DIRECTIONS FOR THIS TASK:
Your task is to transcribe all the entries exactly, excluding pictures.

(Stored items)
====================
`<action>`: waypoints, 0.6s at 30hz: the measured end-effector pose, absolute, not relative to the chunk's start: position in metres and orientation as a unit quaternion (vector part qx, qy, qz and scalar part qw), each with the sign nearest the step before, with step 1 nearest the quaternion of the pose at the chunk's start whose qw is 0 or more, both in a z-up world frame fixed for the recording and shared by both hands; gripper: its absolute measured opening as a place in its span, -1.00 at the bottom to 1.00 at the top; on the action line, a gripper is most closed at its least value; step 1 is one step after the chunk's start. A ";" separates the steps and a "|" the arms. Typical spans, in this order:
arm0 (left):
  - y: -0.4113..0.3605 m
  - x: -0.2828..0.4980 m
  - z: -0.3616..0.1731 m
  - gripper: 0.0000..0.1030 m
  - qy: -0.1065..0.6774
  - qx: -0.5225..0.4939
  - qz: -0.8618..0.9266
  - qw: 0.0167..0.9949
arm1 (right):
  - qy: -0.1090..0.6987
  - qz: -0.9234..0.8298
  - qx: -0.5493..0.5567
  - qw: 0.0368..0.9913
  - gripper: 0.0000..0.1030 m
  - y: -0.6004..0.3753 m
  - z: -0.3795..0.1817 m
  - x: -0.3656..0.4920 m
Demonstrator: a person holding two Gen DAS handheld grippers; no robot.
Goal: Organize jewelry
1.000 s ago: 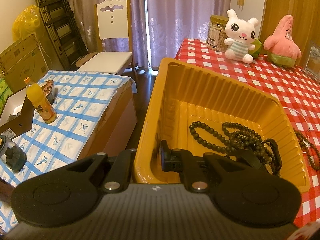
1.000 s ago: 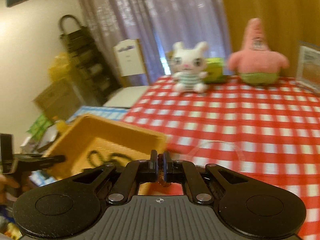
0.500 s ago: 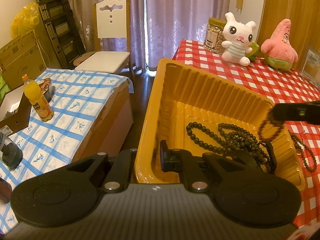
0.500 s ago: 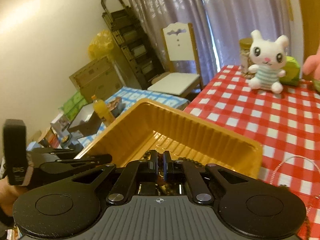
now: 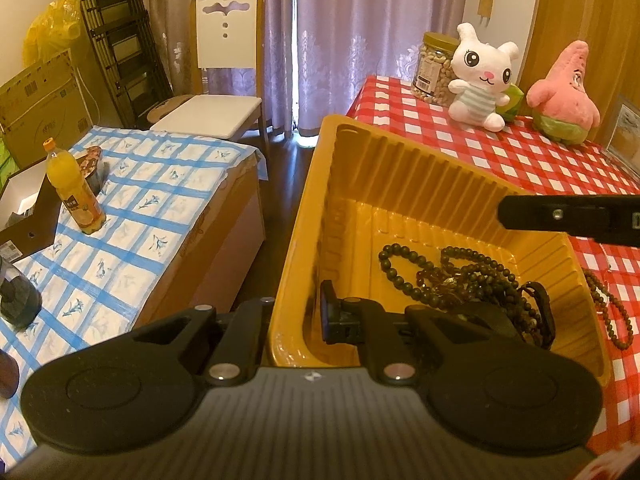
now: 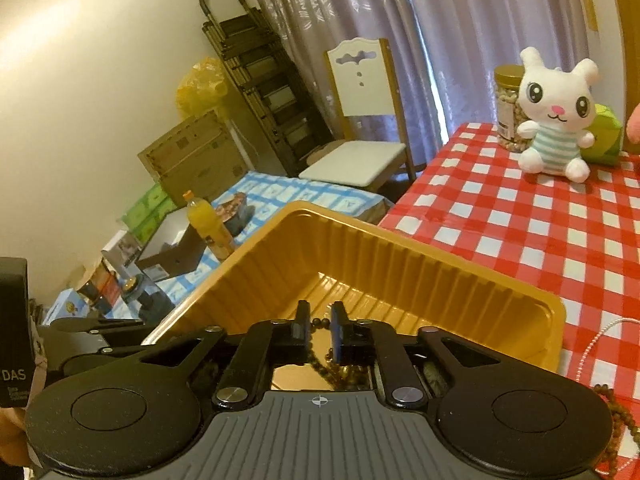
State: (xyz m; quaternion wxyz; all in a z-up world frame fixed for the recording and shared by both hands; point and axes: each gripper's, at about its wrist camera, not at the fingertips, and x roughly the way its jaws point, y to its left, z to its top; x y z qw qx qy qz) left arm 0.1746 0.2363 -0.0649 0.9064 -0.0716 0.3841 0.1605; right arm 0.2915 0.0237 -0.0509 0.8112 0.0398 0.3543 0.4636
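Observation:
My left gripper [image 5: 296, 320] is shut on the near left wall of the yellow ribbed tray [image 5: 400, 184], one finger outside and one inside. A heap of dark bead bracelets [image 5: 460, 284] lies on the tray floor. My right gripper [image 6: 320, 328] hangs over the tray [image 6: 400, 264]; its jaws are opening, the pads stand apart and press on nothing, and beads [image 6: 320, 360] lie below the gap. One right finger [image 5: 560, 218] reaches in above the tray's far right corner. Another bead strand [image 5: 612, 316] lies on the red checked cloth, right of the tray.
A white plush rabbit [image 5: 480, 76], a pink starfish plush [image 5: 564, 88] and a jar of nuts [image 5: 434, 68] stand at the table's back. A thin white chain [image 6: 592, 344] lies right of the tray. Left stands a low blue-checked table with an orange bottle [image 5: 74, 192].
The right gripper swung left over the tray with a brown bead strand. Its jaws then parted, and the strand now lies on the heap in the tray. The left gripper kept still.

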 end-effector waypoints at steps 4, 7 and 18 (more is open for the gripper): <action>0.237 0.176 -0.065 -0.84 0.385 -0.071 0.162 0.906 | 0.358 0.446 0.045 0.819 -0.36 0.005 -0.049 0.290; 0.237 0.178 -0.065 -0.84 0.386 -0.070 0.163 0.905 | 0.370 0.425 0.044 0.825 -0.30 -0.015 -0.053 0.288; 0.234 0.183 -0.065 -0.83 0.386 -0.064 0.175 0.904 | 0.420 0.324 0.054 0.846 -0.22 -0.109 -0.079 0.275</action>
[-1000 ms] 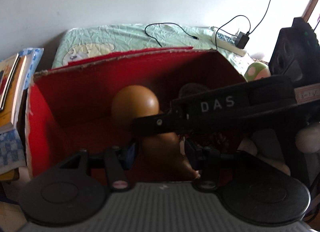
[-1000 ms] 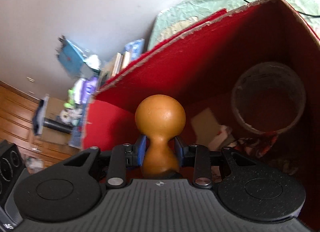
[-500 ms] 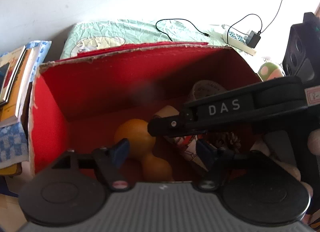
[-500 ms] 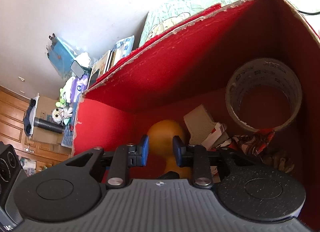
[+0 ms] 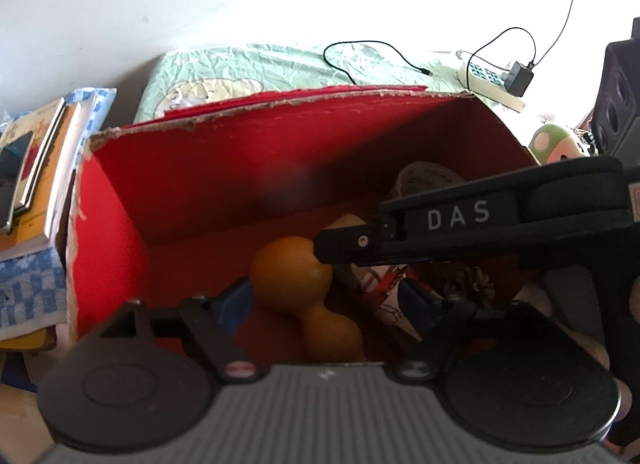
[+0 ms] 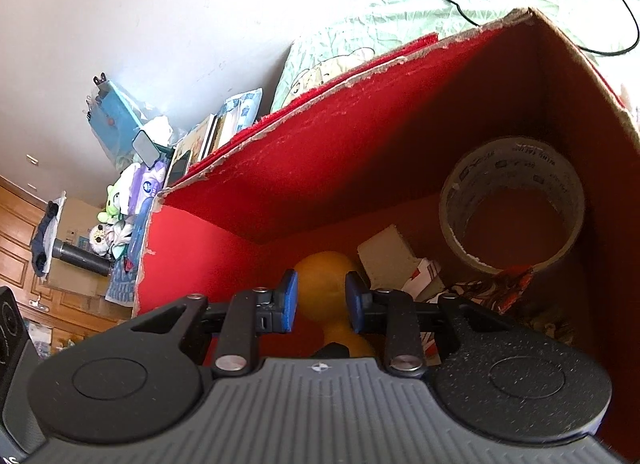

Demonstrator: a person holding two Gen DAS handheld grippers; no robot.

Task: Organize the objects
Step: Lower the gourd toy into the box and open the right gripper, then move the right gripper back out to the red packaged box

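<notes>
An orange gourd-shaped toy (image 5: 304, 292) lies on the floor of a red-lined cardboard box (image 5: 224, 168); it also shows in the right wrist view (image 6: 322, 284). My left gripper (image 5: 326, 306) is open and empty, above the box's near edge. My right gripper (image 6: 320, 300) is open a little and empty, held over the gourd inside the box (image 6: 360, 152); its black body (image 5: 460, 228) crosses the left wrist view. A tape roll (image 6: 512, 204), a beige block (image 6: 386, 260) and printed packets (image 6: 424, 280) lie in the box's right half.
Books (image 5: 36, 168) are stacked left of the box. A green patterned sheet (image 5: 280, 68) with a black cable and a power strip (image 5: 492, 80) lies behind it. A black speaker (image 5: 618, 104) and a green-spotted plush (image 5: 554, 140) stand at the right.
My right gripper let go of the gourd, which dropped to the box floor. Both grippers have risen and pulled back a little; my left gripper has opened wider.
</notes>
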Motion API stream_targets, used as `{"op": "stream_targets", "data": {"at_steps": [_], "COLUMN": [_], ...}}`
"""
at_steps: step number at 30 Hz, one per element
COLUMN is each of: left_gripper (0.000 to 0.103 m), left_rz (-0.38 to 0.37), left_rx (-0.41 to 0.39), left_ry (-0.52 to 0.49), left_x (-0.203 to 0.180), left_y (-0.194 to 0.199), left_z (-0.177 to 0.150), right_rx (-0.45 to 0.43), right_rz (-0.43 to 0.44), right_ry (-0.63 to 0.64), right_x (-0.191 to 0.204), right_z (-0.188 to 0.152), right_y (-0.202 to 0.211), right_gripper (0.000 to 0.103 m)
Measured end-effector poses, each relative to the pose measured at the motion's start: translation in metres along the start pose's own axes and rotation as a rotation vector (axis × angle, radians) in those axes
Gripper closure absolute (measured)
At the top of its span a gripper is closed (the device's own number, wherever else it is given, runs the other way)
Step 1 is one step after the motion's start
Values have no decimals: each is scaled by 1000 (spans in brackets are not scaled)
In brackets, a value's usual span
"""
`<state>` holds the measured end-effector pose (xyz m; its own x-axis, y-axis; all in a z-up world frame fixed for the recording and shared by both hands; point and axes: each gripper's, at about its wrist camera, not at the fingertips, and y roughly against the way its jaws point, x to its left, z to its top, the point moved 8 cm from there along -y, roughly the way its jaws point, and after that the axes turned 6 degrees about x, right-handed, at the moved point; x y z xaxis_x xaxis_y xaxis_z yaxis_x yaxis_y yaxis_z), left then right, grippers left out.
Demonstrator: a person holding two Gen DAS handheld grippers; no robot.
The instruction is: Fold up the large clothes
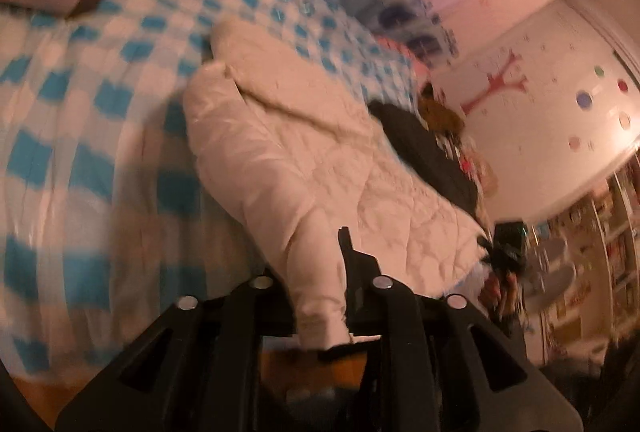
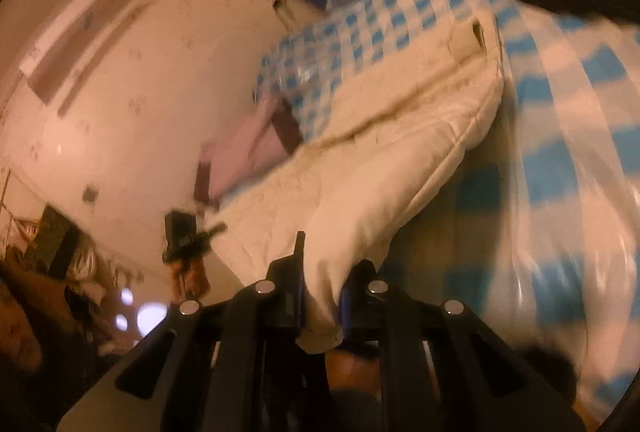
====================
RESPONSE AREA:
`<action>`: waypoints, 0.6s at 30hz: the measured end-effector pose, absolute, not relative to the chunk's start: position in metres and orientation as a unit quaternion (vector part qx, qy, qz and scalar part qw), each with the sign nearest the step before, with step 1 nearest the quaternion of the pose at the chunk's start whose qw is 0 or more, both in a z-up world frame fixed for the recording and shared by both hands; gripper: its absolute measured opening as a place in its span, -1.00 at the bottom to 1.00 at the top; on the action line, a gripper is most closed at its least value; step 1 is one step after the chunk's start. A ";" separates the steps and a "|" the arms. Typical spans, in this order:
arm0 (left):
  - y: -0.4113..0.3605 m
  - x: -0.2828..0.4980 m
  - z: -0.3616..0.1731 m
  - gripper: 0.0000..0.1030 m
  - qy: -0.1065..0.6774
  - qx: -0.5225..0.4939
  - qz: -0.8618..0.9266
  - qw: 0.0167..0.9949
arm1 (right):
  - qy: -0.1090..0.6987
  - qz: -0.9234..0.8298
  - qx: -0.5493..0.5567
  - qw: 0.0368..0.9913
  - gripper: 0.0000..0.1030 m
  - y: -0.6004..0.3753 m
  - z: -0.3795..0.1817 m
  - x: -0.3656..0.4920 m
Demonstrator: a person holding two Gen DAS handheld grippers; no robot.
Goal: Organize jewelry
1.000 s ago: 
1.000 s ago: 
0.500 s ago: 
0.500 s ago: 
now: 
now: 
State: (xyz m; quaternion wxyz; all in a z-up world frame fixed for the recording and shared by both hands; point and axes: each gripper's, at about its wrist camera, not at the fingertips, and x roughly the way its jaws point, y to its left, z to its top; x y z qw qx qy qz) left arm 0.1746 0.2363 -0.0649 0.9064 -0.0716 0.3841 0.1605; right arm 0.2915 0.0237 -0.0509 0.8112 0.0398 0.3543 0.4636
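Observation:
My left gripper [image 5: 296, 320] is shut on the near left wall of the yellow ribbed tray [image 5: 400, 184], one finger outside and one inside. A heap of dark bead bracelets [image 5: 460, 284] lies on the tray floor. My right gripper [image 6: 320, 328] hangs over the tray [image 6: 400, 264]; its jaws are opening, the pads stand apart and press on nothing, and beads [image 6: 320, 360] lie below the gap. One right finger [image 5: 560, 218] reaches in above the tray's far right corner. Another bead strand [image 5: 612, 316] lies on the red checked cloth, right of the tray.
A white plush rabbit [image 5: 480, 76], a pink starfish plush [image 5: 564, 88] and a jar of nuts [image 5: 434, 68] stand at the table's back. A thin white chain [image 6: 592, 344] lies right of the tray. Left stands a low blue-checked table with an orange bottle [image 5: 74, 192].
The right gripper swung left over the tray with a brown bead strand. Its jaws then parted, and the strand now lies on the heap in the tray. The left gripper kept still.
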
 end-effector waypoints at steps 4, 7 and 18 (more is open for the gripper): <action>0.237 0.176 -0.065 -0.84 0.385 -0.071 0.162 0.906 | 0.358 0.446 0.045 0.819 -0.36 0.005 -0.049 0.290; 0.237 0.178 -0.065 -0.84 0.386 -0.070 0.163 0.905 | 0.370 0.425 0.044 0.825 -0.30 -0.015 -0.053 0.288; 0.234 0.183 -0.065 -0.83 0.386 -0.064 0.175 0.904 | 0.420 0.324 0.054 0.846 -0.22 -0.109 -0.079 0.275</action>
[-1000 ms] 
[-1000 ms] 
[-500 ms] 
[-500 ms] 
[+0 ms] 
[+0 ms] 

Demonstrator: a person holding two Gen DAS handheld grippers; no robot.

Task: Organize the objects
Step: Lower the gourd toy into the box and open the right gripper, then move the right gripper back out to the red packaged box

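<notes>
An orange gourd-shaped toy (image 5: 304, 292) lies on the floor of a red-lined cardboard box (image 5: 224, 168); it also shows in the right wrist view (image 6: 322, 284). My left gripper (image 5: 326, 306) is open and empty, above the box's near edge. My right gripper (image 6: 320, 300) is open a little and empty, held over the gourd inside the box (image 6: 360, 152); its black body (image 5: 460, 228) crosses the left wrist view. A tape roll (image 6: 512, 204), a beige block (image 6: 386, 260) and printed packets (image 6: 424, 280) lie in the box's right half.
Books (image 5: 36, 168) are stacked left of the box. A green patterned sheet (image 5: 280, 68) with a black cable and a power strip (image 5: 492, 80) lies behind it. A black speaker (image 5: 618, 104) and a green-spotted plush (image 5: 554, 140) stand at the right.
My right gripper let go of the gourd, which dropped to the box floor. Both grippers have risen and pulled back a little; my left gripper has opened wider.
</notes>
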Motion API stream_targets, used as `{"op": "stream_targets", "data": {"at_steps": [_], "COLUMN": [_], ...}}`
"""
at_steps: step number at 30 Hz, one per element
COLUMN is each of: left_gripper (0.000 to 0.103 m), left_rz (-0.38 to 0.37), left_rx (-0.41 to 0.39), left_ry (-0.52 to 0.49), left_x (-0.203 to 0.180), left_y (-0.194 to 0.199), left_z (-0.177 to 0.150), right_rx (-0.45 to 0.43), right_rz (-0.43 to 0.44), right_ry (-0.63 to 0.64), right_x (-0.191 to 0.204), right_z (-0.188 to 0.152), right_y (-0.202 to 0.211), right_gripper (0.000 to 0.103 m)
Measured end-effector poses, each relative to the pose measured at the motion's start: translation in metres along the start pose's own axes and rotation as a rotation vector (axis × angle, radians) in those axes
Gripper closure absolute (measured)
At the top of its span a gripper is closed (the device's own number, wherever else it is given, runs the other way)
Step 1 is one step after the motion's start
Values have no decimals: each is scaled by 1000 (spans in brackets are not scaled)
In brackets, a value's usual span
"""
`<state>` holds the measured end-effector pose (xyz m; its own x-axis, y-axis; all in a z-up world frame fixed for the recording and shared by both hands; point and axes: each gripper's, at about its wrist camera, not at the fingertips, and y roughly against the way its jaws point, x to its left, z to its top, the point moved 8 cm from there along -y, roughly the way its jaws point, and after that the axes turned 6 degrees about x, right-handed, at the moved point; x y z xaxis_x xaxis_y xaxis_z yaxis_x yaxis_y yaxis_z), left then right, grippers left out.
Demonstrator: a person holding two Gen DAS handheld grippers; no robot.
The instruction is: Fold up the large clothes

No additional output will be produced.